2017 Fiscal Year Research-status Report

精子幹細胞分化に機能する新規遺伝子の同定

Research Project

Project/Area Number	17K15549
Research Institution	Yokohama City University
Principal Investigator	富澤信一横浜市立大学, 医学部, 助教 (00704628)
Project Period (FY)	2017-04-01 – 2019-03-31
Keywords	エピジェネティクス / 生殖細胞 / 幹細胞 / 分化 / クロマチン
Outline of Annual Research Achievements	本研究は哺乳類の精子幹細胞集団の維持と分化機構を最新の次世代シークエンサー技術を応用して解明することを目的とするものである。精子幹細胞は精子形成を長期的に支える上で重要な役割を果たしていることが知られている。精子幹細胞研究においてはこれまでに幹細胞を含む集団に特異的に発現すると考えられるマーカー分子が複数同定されており、培養系を用いた研究手法も確立されている。ところが、真の精子幹細胞が実際にどの細胞に相当するのかという疑問についてはいまだに議論が続いている。さらに、幹細胞の分化を制御する分子機構はほとんど未解明である。申請者の所属研究室ではこれまでに、精子幹細胞のエピジェネティックな状態の大きな変化が幹細胞分化と密接に関与していることを示した。本研究ではこのエピジェネティックな分化制御機構や遺伝子発現の変化をさらに詳細に解析することで、真の精子幹細胞の同定や精子幹細胞分化に関与する新規遺伝子の同定を目指している。本研究課題ではこれまでに、1細胞解析技術(シングルセル解析)を応用し、未分化な精原細胞(Kit-)と分化型の精原細胞(Kit+)それぞれの集団における細胞の多様性を調べた。シングルセルRNA-seq (scRNA-seq)を実施した結果、それぞれの集団の遺伝子発現状態に一定の多様性が存在することが確認できた。つまり、Kit-、Kit+の集団はそれぞれが性質の異なる細胞の集団から構成されていることが示唆された。また、シングルセルM&T-seqによる1細胞レベルのDNAメチル化解析手法の実験を検討し、実験系を再現させることができた。今後はこれらのデータ解析を通し、細胞集団と幹細胞性の関連や、精子幹細胞分化機構の解明を目指す。

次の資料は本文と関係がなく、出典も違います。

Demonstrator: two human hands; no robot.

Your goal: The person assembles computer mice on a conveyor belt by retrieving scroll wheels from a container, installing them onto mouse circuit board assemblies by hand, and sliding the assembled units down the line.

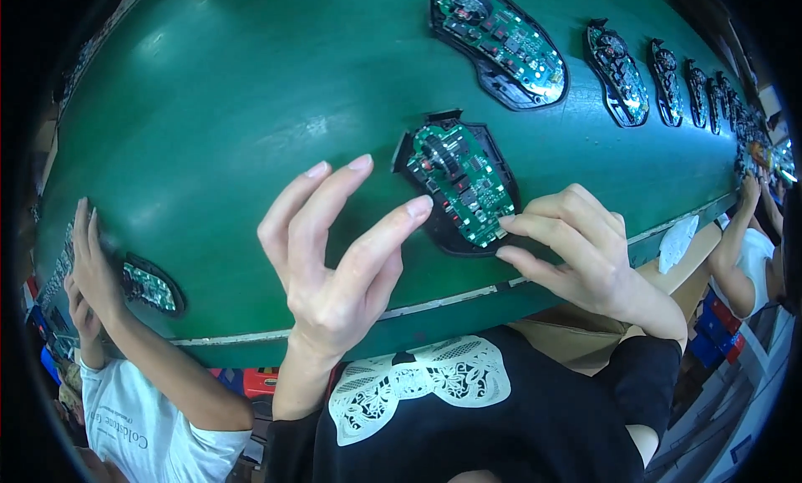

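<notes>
A half-built computer mouse base (447, 242), black and curved, lies before me on the green tabletop. A green circuit board (472, 182) with a scroll wheel (441, 159) near its far end sits in it. My left hand (334, 249) is just left of the base, palm turned up and fingers spread. Its index fingertip comes close to the board's left edge, and nothing is in it. My right hand (576, 245) has thumb and index finger at the base's near right corner, the index tip by a small white connector, the other fingers curled.
Another mouse base with its board (510, 53) lies farther back, and a row of similar bases (618, 73) runs off right. At left, a co-worker's hands (92, 266) are beside another board (150, 287). A person's arm (739, 216) shows far right, near a white plastic bag (677, 242).
</notes>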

Current Status of Research Progress	Current Status of Research Progress 2: Research has progressed on the whole more than it was originally planned. Reason 本研究課題では現在までに、マウスの未分化精原細胞(Kit-)および分化型精原細胞(Kit+)をシングルセルソートし、それを用いてscRNA-seq解析を実施することができた。その結果、Illumina社HiSeqシークエンサーを用いて得られたデータのクオリティは良好であり、それぞれの細胞集団のマーカー遺伝子の特異的な発現が確認できたため、高品質なデータが得られていると考えられた。一方で、scM&T-seqの実験を実施し、次世代シークエンサーデータを解析したところ、問題なく実験系が再現できており、データの品質も良好であることが確認できた。これらのことから、本研究は当初の計画に則りおおむね順調に進展していると判断した。

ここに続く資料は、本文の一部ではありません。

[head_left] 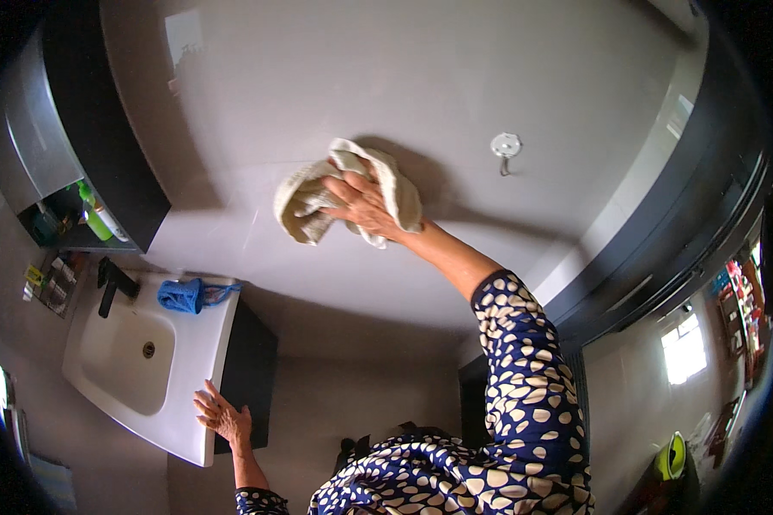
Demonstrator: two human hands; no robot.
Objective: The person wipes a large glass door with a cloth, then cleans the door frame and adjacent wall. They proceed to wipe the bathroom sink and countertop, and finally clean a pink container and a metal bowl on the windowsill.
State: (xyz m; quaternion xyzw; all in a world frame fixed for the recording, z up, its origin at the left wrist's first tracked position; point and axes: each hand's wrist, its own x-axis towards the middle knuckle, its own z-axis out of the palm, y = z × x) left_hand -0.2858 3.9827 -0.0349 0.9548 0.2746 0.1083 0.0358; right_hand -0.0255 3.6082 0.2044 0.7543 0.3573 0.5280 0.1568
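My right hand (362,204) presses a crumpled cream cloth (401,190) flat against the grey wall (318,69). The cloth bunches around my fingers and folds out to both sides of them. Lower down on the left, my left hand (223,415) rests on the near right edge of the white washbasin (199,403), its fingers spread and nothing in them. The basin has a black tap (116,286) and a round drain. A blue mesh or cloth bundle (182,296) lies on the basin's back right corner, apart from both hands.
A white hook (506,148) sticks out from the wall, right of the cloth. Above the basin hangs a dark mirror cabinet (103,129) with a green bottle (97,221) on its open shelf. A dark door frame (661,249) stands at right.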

Strategy for Future Research Activity	これまでのシングルセルの実験結果を踏まえ、今後はシングルセルソートした未分化精原細胞(Kit-)および分化型精原細胞(Kit+)を用いたscM&T-seqを行う。これにより、精原細胞においてDNAメチル化と遺伝子発現がどのように相関しながら精子幹細胞集団が維持され、分化へと導かれるのか調べることを計画している。精原細胞は細胞分裂後も細胞質同士が鎖状に繋がっている性質があり、細胞の鎖長と分化度の間には関連性があることが知られている。今回の研究では、特に鎖長が幹細胞性とどのような関係があるのかという視点からシングルセルデータを解析し、真の幹細胞の同定や分化に重要な働きをすることが予想される遺伝子の同定を進め、全体として精子幹細胞分化機構の解明につなげたいと考えている。
Causes of Carryover	初年度の経費はほぼ予定額使用しており、次年度も少額の残額と合わせて計画通り使用する予定である。